Gustavo Niemeyer wrote:
Today, while trying to internationalize a program I'm working on, I found an interesting side-effect of how we're dealing with encoding of unicode strings while being written to files.
Suppose the following example:
# -*- encoding: iso-8859-1 -*- print u"á"
This will correctly print the string 'á', as expected. Now, what surprises me, is that the following code won't work in an equivalent way (unless using sys.setdefaultencoding()):
# -*- encoding: iso-8859-1 -*- import sys sys.stdout.write(u"á\n")
This will raise the following error:
Traceback (most recent call last): File "asd.py", line 3, in ? sys.stdout.write(u"á") UnicodeEncodeError: 'ascii' codec can't encode character u'\xe1' in position 0:ordinal not in range(128)
This difference may become a really annoying problem when trying to internationalize programs, since it's usual to see third-party code dealing with sys.stdout, instead of using 'print'. The standard optparse module, for instance, has a reference to sys.stdout which is used in the default --help handling mechanism.

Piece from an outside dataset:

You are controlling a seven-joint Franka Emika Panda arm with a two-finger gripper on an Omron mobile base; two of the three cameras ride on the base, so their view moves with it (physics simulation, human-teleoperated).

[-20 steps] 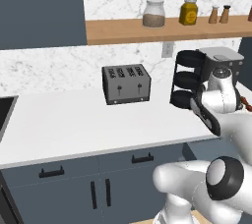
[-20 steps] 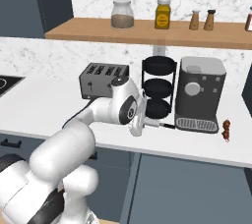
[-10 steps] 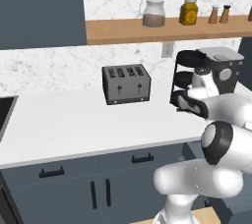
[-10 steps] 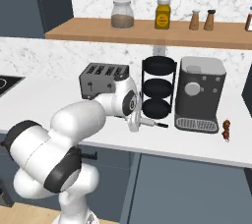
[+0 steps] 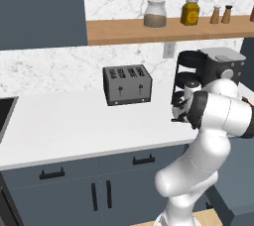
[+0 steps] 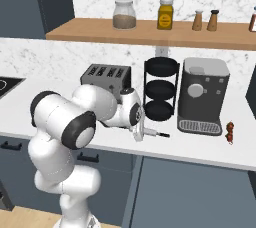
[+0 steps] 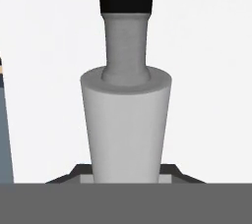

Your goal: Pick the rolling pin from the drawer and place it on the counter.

You are mixing things here:
The source encoding is meant for the parser and defines the way Unicode literals are converted into Unicode objects.
The encoding used on the stdout stream doesn't have anything to do with the source code encoding and has to be handled differently.
The idiom presented by Bob is the right way to go: wrap sys.stdout with a StreamEncoder.
Using sys.setdefaultencoding() is *not* the right solution to the problem.
In general when writing programs that are targetted for i18n, you should use Unicode for all text data and convert from Unicode to 8-bit only at the IO/UI layer.
The various wrappers in the codecs module make this rather easy.